Peak of Diversity WINGS Bolivia Tour: Starting in Santa Cruz

September 12, 2015

To the south of the city of Santa Cruz in the center of Bolivia is Lomas de Arena regional park, a perfect place to see some interesting birds at the start of our tour. The dregs of a late cold front that passed through yesterday (windy and hours of drizzle) persist this morning as a light overcast and delightfully cool temperatures. It can be really sunny and hot here, and bird activity remained high.

This White-banded Mockingbird just barely shows its namesake in this frontal shot.

It didn’t seem warm enough for butterflies, but this metalmark Melanis aegates, the White-spotted Pixie, was abundant on road, getting moisture and minerals from fresh cow dung.

This is Danaus erippus, the Southern Monarch, formerly considered the same species as our migratory one. It appeared to be warming up in the mid-morning sun.

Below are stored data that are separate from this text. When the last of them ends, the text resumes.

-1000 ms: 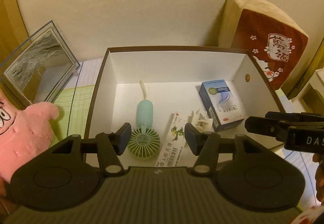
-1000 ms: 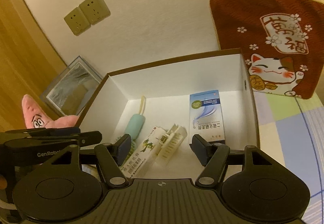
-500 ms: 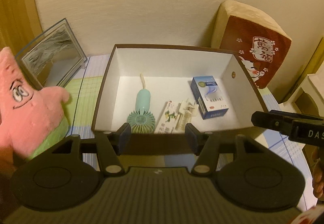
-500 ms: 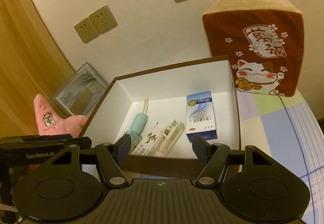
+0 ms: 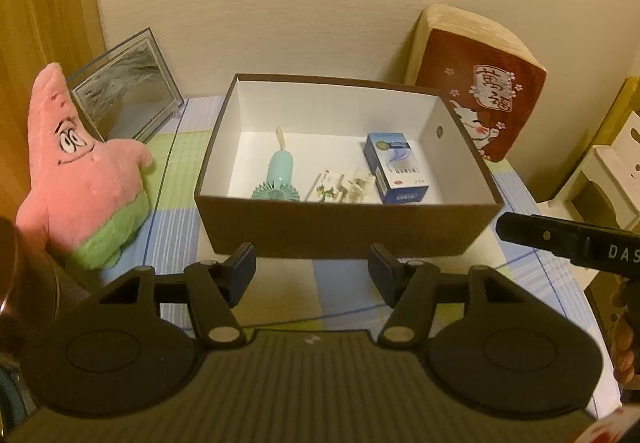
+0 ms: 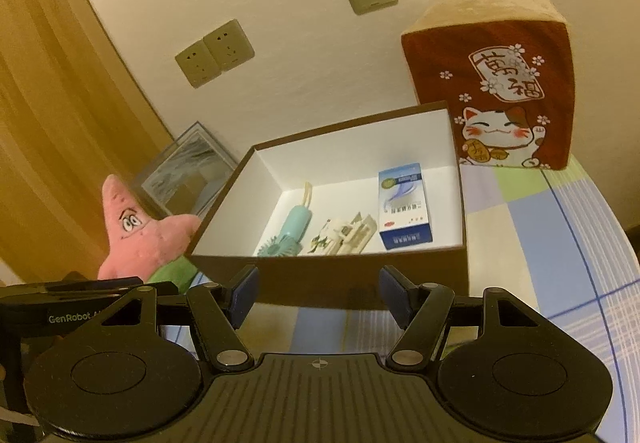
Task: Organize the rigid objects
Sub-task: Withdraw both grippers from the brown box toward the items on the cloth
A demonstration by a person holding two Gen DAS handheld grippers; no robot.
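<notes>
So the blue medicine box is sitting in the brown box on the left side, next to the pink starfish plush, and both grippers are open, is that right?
Not quite. The blue medicine box lies on the right side of the brown box, far from the pink starfish plush, as the left wrist view shows. The left gripper and right gripper are open.

Brown box (image 6: pixel 360 279) holding mint fan (image 6: pixel 294 227), blue carton (image 6: pixel 404 207) (lying flat), right gripper (image 6: pixel 316 295) spread empty.
</notes>
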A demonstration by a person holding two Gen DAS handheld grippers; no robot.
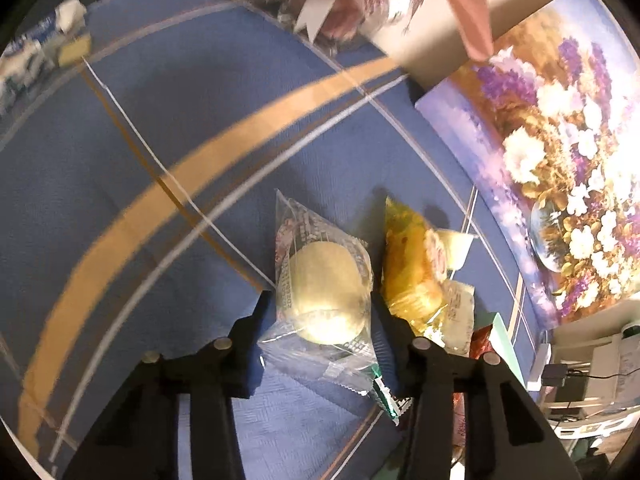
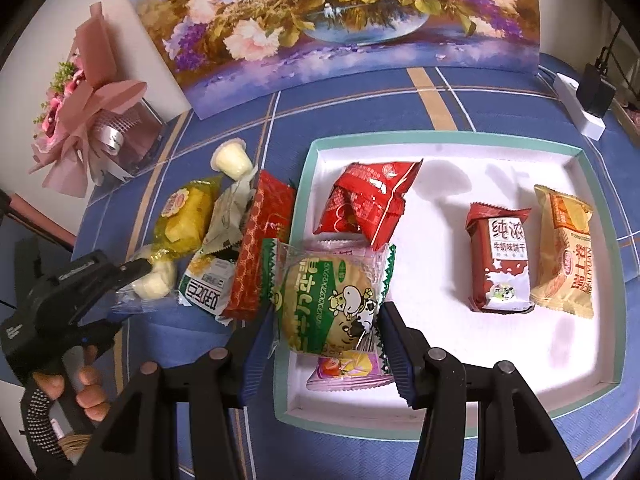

A few participants were lucky to see a pair of Red-winged Tinamous cross the sandy road, but I think everyone saw this small deer Mazama gouazoubira, the South American Brown Brocket, before it dashed away.

It had clearly been a wet dry season. It can be rather parched and dry this time of year – early spring, but well before the summer rains start. A sign of the wet winter was this blooming Aristolochia sp., a pipevine or dutchman’s pipe – the host plant for some species of Battus swallowtail.

We only heard distant Red-legged Seriema and saw a White-bellied Nothura in flight, but it was already time to leave for lunch in the city. This Whistling Heron was seen from the bus as we left the area.

We spent a rather quiet afternoon at the Santa Cruz Botanical Gardens just east of the city. It was once a rather quiet place, little visited, and overgrown with great birding trails. Things have “improved” over the years, and we actually had to pay an entrance fee and share a parking lot with many others, then walk the opposite direction of a wedding party.

One of the highlights from the day was this Buff-throated Woodcreeper, which at this moment had just finished swallowing a lizard that it had been whacking to death against the tree trunk.